The battle for Muslim minds is not being fought by radicals in Falluja or in the mosques. It is being fought on the net. And one of Europe's experts on Islam in the West says governments must rethink how they are going to win this war.
This week a British Muslim website discussed how worried they were about how disenchanted young men can turn into "Wahaboys", a term derived from Wahabism, the strict Saudi Arabian interpretation of Islam.
That came days after the killing of controversial Dutch filmmaker Theo van Gogh by a suspected Islamist radical.
The events are entirely unrelated - but both point to a continental struggle for the direction of Muslim identity.
And, says Professor Gilles Kepel, the internet is playing an increasingly central part, if not the most important part, in this battle for hearts and minds.
Gilles Kepel is one of Europe's top thinkers on Islam. He was a member of the French commission which recommended banning religious symbols from schools - a decision essentially seen as targeting Islamic headscarves.
This does not mean he sees a "clash of civilisations", far from it. But in his new book, The War for Muslim Minds, he argues that the West is the battlefield where the struggle to modernise and democratise Islamic societies will be fought.
If governments ensure the success of young European Muslims, then they will export their positive experiences eastwards, he argues.
But if governments do not act, then the disenfranchised extremes will confirm the suspicions of those who oppose Western society.
Role of the net
There are hundreds of websites, blogs or e-groups which loosely count as being radical in nature, many aligned to the fundamentalist worldview known as Salafist preaching. There are of course many others propagating more mainstream visions of Islam.
Between them, they compete for young European Muslims looking for signposts to their identity.
"The websites have created a new way to recruit anywhere, anyone of Muslim descent but they also reorganise the frontiers of groups and communities," says Prof Kepel.
"What has been very striking with the rise of Salafists in the West is the way they were linked to websites in the Arabian peninsula from where they were directly receiving their guidance."
In one case highlighted by Prof Kepel, a French Muslim woman sought online theological guidance on taking the Pill and the advice she was given amounted to a rejection of the surrounding world.
"That's very scary because allegiances, attitudes and behaviour are being defined by instructions on the web."
Admittedly, it is difficult to gauge the impact of these websites on behaviour, although Prof Kepel says they played a key part in the campaign against France's headscarf ban.
'The database'
But the bigger picture is their role in the "war on terror". The word al-Qaeda means "the base" - but metaphorically it means something closer to "database" or repository. That simple idea has launched a thousand websites, says Prof Kepel.
"The problem is when you have kids like those in Spain responsible for the train attacks in Madrid; they haven't trained in Afghanistan - but they have learned what they need through the net. It's a web mobilisation to a cause.

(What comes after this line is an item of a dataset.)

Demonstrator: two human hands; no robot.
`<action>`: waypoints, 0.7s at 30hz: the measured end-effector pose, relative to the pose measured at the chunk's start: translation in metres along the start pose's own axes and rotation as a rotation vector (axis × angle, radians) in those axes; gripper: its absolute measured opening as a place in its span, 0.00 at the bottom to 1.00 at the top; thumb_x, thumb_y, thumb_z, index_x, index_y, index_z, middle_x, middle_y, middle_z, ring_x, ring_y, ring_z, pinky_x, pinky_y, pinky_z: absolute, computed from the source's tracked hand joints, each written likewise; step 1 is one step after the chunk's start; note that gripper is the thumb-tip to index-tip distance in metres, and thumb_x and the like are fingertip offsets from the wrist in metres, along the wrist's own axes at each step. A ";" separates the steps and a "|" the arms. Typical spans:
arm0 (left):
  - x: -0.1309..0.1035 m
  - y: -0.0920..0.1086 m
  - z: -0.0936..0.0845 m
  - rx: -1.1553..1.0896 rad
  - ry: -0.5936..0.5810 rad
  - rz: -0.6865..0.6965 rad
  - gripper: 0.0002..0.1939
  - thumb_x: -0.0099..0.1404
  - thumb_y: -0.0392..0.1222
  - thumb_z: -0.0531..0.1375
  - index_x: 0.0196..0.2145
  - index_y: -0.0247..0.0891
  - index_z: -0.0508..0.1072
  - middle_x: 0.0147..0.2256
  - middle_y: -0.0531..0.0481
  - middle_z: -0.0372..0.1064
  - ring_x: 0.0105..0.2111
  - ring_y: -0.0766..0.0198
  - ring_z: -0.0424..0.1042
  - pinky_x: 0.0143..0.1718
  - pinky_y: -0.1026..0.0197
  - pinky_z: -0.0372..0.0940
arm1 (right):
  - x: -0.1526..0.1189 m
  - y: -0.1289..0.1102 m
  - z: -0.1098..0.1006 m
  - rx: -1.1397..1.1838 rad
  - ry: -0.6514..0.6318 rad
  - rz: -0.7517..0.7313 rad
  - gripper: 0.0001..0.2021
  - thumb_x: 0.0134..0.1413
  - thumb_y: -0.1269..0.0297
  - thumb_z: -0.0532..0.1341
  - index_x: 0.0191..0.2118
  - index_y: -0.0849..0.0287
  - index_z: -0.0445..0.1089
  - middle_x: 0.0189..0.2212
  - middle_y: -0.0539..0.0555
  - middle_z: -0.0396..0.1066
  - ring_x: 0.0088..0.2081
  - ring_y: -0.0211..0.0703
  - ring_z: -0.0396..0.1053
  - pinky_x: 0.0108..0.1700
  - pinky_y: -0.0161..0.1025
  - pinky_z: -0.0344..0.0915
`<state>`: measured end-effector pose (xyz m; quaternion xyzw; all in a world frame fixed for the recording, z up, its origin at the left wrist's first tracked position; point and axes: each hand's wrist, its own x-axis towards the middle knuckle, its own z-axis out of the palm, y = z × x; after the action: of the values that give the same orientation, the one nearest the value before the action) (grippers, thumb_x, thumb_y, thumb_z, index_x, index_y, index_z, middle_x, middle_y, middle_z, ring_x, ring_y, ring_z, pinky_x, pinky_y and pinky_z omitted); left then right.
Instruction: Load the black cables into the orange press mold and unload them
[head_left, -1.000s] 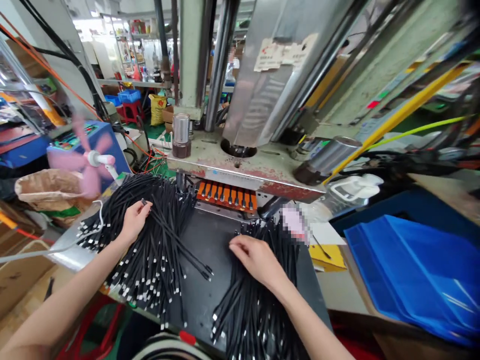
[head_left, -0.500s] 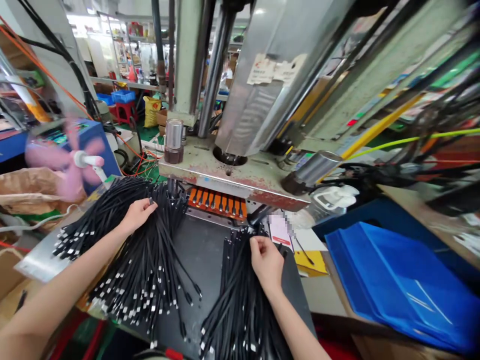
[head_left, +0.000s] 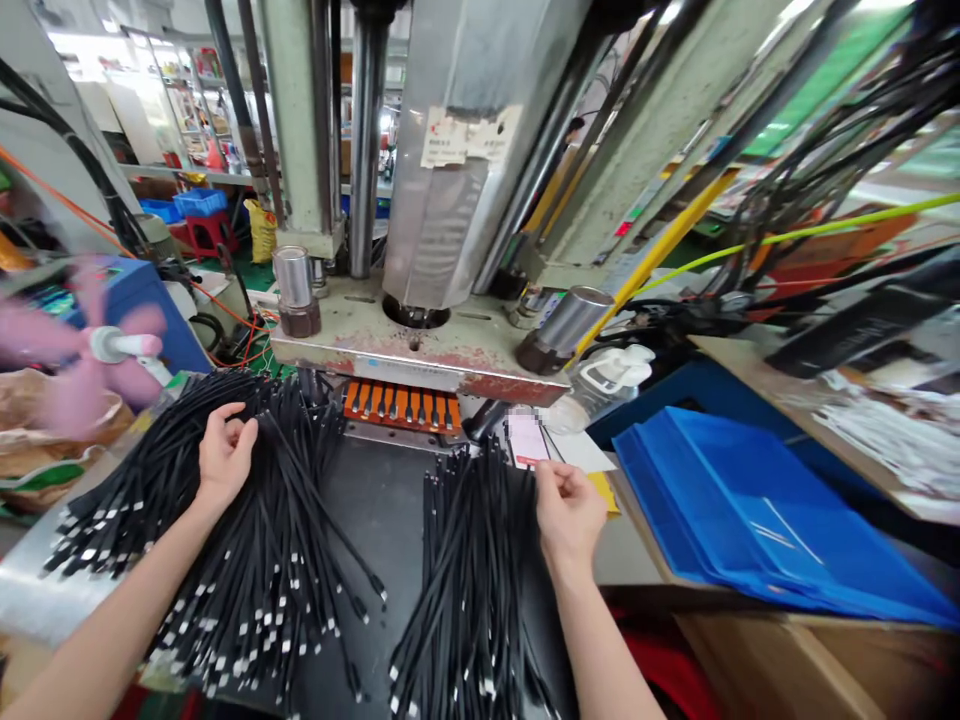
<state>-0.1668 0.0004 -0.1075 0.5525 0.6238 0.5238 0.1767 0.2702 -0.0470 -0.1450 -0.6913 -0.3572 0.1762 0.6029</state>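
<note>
A large pile of black cables [head_left: 255, 560] with pale connector ends covers the left of the dark work plate [head_left: 375, 520]. My left hand [head_left: 225, 460] is over its upper part, thumb and forefinger apart, with nothing visible between them. On the right lies a second bundle of black cables [head_left: 472, 580]. Beside its upper right side, my right hand [head_left: 571, 512] is closed in a pinch, with a thin black cable at the fingertips. Behind the plate, an orange mould [head_left: 401, 405] holds a row of black cable ends under the press.
The press plate [head_left: 420, 350] and its column [head_left: 435, 200] stand ahead. A pink fan [head_left: 105, 345] spins at left. Blue plastic sheets [head_left: 750, 510] lie at right, near a clear jug [head_left: 607, 385]. A paper card [head_left: 526, 435] is behind the right bundle.
My left hand has drawn back across the left pile, its pinch loosened. My right hand has shifted rightward off the right bundle. The whole view has turned slightly to the right.
</note>
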 end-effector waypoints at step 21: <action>0.018 0.077 0.063 -0.212 -0.974 0.344 0.12 0.64 0.44 0.58 0.43 0.37 0.73 0.53 0.40 0.65 0.51 0.57 0.67 0.43 0.60 0.68 | 0.007 0.029 0.000 -0.024 -0.088 0.030 0.23 0.43 0.43 0.62 0.30 0.63 0.71 0.20 0.52 0.70 0.22 0.40 0.64 0.26 0.36 0.59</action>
<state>-0.0837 0.0323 -0.0599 0.8055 0.3130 0.2880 0.4126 0.2832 -0.0423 -0.1719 -0.6955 -0.3747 0.2111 0.5756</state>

"If you are a cybernaut, you now have much more influence over young Muslim minds than a scholar who has spent 40 years studying the traditions.
"With its smart weapons the US can quite easily destroy the 'base' in the caves of Tora Bora - but those bombs do nothing to deal with the 'database' itself," he says.
If this influence is to be combated, then states need to rethink their integration strategies, warns Prof Kepel.
"I think things are changing here and in Holland. There is anxiety that multiculturalism has given leeway to radical groups to build enclosed citadels, totally contrary to what the multiculturalists wanted."
Prof Kepel argues multiculturalism allows "village strongmen" to dominate and reinforces a narrow world view which disenfranchises the young. Trevor Phillips, chair of the Commission for Racial Equality, has publicly declared multiculturalism to be past its sell-by date.
The net and not the mosque is the market where the young are turning to buy into allegiances which can be completely at odds with reality, says the professor.
Social fragmentation
On an internet forum this week, a woman with a depressed boyfriend was advised by one respondent her relationship is forbidden (haram) and will only lead to misery. Another said his wife could help her "revert" to her true Islamic self. Neither addressed the pressing issue.
"Multiculturalism has been a catastrophe. It leads to the balkanisation of society and ultimately to civil war," says Prof Kepel. "It 'clans' people within an identity from which they can't escape. You have to define yourself as gay, Black, Muslim or whatever.
"What I fear is fragmentation of society along these lines. You are born with an identity but what is important is what you become."
The war for Muslim Minds by Gilles Kepel is published by Belknap/Harvard University Press.